**WHAT IS BEING ASKED**
In the records below, begin at the line containing "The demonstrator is" and end at the line containing "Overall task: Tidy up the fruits"; quote every line in that span exactly, including both boundary lines, and no others.
══ RECORDED INFORMATION ══
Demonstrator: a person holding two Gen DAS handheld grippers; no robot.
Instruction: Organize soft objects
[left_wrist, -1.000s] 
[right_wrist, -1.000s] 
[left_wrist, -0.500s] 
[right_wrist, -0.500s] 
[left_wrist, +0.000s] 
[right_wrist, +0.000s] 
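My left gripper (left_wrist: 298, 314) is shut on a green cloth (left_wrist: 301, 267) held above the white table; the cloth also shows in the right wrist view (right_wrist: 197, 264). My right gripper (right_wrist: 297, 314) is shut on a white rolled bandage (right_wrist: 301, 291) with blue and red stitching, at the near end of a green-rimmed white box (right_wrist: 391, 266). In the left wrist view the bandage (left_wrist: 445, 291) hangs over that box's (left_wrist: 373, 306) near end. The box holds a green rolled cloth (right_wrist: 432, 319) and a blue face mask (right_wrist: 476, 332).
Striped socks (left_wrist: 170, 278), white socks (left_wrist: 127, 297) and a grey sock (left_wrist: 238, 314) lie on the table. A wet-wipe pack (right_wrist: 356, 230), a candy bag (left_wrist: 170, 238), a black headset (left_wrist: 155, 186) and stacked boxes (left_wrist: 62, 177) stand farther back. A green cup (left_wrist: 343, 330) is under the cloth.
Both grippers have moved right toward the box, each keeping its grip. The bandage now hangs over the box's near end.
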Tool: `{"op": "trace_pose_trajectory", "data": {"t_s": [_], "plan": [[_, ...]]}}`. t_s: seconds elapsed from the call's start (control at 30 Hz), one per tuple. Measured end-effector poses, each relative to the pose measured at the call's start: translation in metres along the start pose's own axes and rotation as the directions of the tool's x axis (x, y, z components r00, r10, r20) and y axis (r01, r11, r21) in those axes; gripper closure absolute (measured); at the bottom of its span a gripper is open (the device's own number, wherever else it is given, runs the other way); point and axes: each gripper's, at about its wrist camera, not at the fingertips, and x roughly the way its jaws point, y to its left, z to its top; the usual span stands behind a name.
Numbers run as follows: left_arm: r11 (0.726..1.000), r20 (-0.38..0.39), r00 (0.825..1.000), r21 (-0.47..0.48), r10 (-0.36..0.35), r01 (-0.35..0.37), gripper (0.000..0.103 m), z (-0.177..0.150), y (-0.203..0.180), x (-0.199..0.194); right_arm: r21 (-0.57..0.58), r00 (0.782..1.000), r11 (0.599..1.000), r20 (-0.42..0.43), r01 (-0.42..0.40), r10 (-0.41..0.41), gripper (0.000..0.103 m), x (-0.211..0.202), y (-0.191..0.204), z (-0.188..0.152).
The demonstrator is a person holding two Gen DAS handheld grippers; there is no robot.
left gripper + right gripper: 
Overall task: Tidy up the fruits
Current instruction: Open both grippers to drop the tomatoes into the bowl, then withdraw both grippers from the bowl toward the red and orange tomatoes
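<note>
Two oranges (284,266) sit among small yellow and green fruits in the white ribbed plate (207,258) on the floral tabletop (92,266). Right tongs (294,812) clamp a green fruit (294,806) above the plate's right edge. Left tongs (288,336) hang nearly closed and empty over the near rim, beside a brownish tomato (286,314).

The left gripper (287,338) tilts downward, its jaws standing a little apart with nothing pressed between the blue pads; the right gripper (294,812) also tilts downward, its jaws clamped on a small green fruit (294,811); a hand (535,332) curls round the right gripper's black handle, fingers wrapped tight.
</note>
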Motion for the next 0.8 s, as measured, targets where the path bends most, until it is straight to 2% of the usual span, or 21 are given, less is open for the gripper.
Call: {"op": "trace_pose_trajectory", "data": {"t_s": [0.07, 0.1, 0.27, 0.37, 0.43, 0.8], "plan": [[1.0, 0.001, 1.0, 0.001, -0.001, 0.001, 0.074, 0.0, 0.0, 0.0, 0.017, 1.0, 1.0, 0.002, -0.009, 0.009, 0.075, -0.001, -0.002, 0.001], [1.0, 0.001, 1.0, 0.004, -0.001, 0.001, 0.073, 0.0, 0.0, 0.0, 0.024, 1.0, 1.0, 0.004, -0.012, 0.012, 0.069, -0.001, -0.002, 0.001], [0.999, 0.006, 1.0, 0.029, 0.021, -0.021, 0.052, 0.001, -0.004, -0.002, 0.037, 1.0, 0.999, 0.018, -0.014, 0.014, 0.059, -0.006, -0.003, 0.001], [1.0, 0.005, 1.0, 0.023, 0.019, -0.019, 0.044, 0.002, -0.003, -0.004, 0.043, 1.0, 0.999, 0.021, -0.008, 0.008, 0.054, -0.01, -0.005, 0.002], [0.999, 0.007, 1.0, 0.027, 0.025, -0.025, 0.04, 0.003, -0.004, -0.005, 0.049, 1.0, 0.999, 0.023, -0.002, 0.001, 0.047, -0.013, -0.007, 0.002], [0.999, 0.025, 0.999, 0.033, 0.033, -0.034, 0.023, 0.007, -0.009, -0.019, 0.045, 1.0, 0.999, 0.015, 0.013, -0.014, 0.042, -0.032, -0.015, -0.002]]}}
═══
**WRITTEN RESPONSE**
The demonstrator is a person holding two Gen DAS handheld grippers; there is no robot.
left gripper + right gripper: 
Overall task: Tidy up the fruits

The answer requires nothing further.